• **Entries supplied**:
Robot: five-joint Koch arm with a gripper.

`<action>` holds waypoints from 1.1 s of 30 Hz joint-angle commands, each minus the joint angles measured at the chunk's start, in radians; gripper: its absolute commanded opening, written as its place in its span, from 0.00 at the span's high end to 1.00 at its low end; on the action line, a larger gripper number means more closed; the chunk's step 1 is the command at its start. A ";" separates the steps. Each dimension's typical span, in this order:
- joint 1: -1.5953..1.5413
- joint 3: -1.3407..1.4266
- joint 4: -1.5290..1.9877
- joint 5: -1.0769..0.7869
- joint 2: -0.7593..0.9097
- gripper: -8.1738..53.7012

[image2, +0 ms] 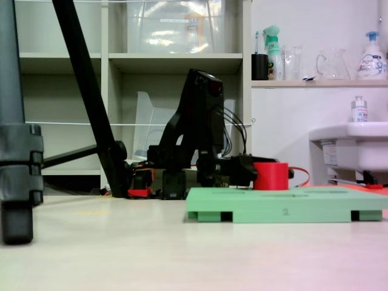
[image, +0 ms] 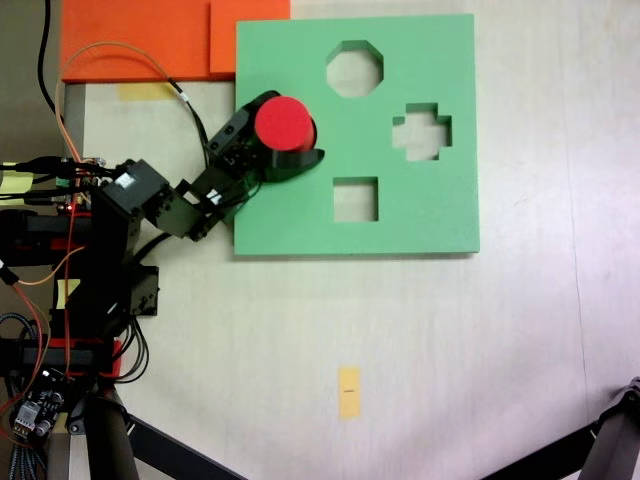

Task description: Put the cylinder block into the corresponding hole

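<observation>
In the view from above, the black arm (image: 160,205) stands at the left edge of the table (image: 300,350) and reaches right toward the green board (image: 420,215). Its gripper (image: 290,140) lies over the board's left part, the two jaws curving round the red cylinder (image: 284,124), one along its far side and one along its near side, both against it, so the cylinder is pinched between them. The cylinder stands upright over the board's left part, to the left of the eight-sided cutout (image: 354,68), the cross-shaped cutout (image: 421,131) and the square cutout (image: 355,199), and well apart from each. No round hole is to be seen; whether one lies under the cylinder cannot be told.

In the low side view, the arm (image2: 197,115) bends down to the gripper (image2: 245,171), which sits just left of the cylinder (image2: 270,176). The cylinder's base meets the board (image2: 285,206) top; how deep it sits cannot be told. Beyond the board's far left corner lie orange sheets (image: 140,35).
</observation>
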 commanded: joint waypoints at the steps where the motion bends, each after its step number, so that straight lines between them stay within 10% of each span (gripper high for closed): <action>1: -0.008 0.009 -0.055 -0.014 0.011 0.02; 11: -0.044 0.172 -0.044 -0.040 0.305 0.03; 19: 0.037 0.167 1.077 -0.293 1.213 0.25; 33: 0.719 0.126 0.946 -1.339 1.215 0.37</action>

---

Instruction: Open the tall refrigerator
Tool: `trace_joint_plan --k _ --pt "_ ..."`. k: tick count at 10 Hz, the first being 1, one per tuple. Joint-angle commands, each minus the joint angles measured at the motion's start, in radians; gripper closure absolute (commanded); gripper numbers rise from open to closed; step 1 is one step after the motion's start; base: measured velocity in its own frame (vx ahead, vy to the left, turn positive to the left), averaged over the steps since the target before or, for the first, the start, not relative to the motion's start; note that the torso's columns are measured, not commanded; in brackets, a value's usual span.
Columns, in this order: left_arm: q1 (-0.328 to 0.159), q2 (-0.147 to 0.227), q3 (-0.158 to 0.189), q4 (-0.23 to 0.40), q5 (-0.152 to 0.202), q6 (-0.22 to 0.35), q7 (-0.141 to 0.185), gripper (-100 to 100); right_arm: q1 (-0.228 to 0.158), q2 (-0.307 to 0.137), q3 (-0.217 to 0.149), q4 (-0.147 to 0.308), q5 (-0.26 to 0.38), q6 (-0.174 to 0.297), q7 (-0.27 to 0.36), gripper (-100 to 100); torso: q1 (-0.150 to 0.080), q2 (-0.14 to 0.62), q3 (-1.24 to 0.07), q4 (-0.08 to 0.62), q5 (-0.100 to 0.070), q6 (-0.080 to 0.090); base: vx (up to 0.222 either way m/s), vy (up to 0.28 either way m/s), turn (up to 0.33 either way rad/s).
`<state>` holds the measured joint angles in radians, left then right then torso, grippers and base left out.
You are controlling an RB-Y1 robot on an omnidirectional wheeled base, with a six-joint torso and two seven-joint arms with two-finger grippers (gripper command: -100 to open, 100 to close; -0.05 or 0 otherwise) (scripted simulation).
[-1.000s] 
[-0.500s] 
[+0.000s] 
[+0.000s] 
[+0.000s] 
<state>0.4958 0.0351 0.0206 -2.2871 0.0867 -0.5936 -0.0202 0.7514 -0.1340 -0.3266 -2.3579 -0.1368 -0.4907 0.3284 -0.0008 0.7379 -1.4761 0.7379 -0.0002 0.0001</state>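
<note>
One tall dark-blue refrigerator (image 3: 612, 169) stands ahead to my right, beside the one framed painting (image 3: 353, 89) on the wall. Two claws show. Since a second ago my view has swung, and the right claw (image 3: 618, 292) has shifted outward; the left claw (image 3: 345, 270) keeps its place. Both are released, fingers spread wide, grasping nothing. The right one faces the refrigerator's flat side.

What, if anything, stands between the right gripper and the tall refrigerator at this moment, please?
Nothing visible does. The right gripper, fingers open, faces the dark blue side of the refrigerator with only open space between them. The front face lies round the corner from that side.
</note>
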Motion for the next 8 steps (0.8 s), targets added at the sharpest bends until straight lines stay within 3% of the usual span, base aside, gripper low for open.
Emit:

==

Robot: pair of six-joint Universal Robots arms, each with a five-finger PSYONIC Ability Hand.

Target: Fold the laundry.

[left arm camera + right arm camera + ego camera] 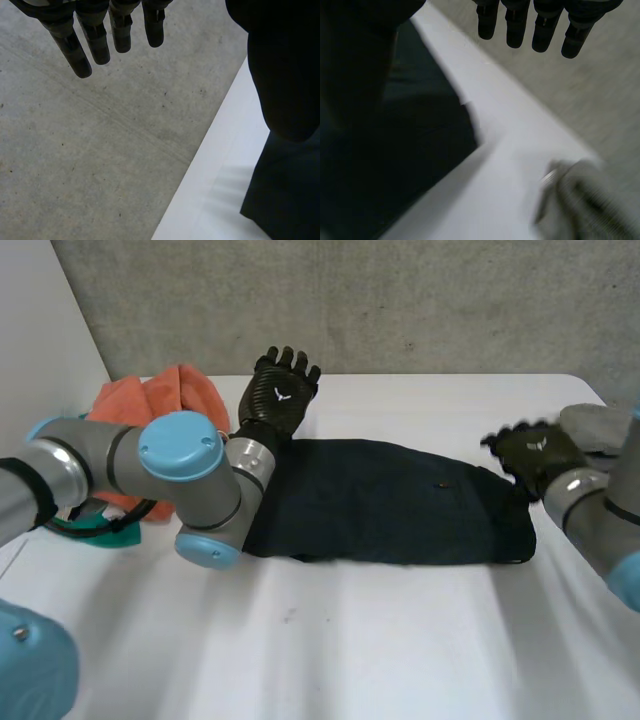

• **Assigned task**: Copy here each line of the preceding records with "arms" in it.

• **Answer space**:
You are controlling an RB-Y1 robot on an omnidirectional wheeled base, with a six-joint torso and two seven-joint arms with two-finger grippers (gripper command: -100 to open, 100 to close; -0.05 or 0 otherwise) (scripted simulation).
Robot: pair of six-joint Universal Robots arms, each with a five-finger PSYONIC Ability Hand.

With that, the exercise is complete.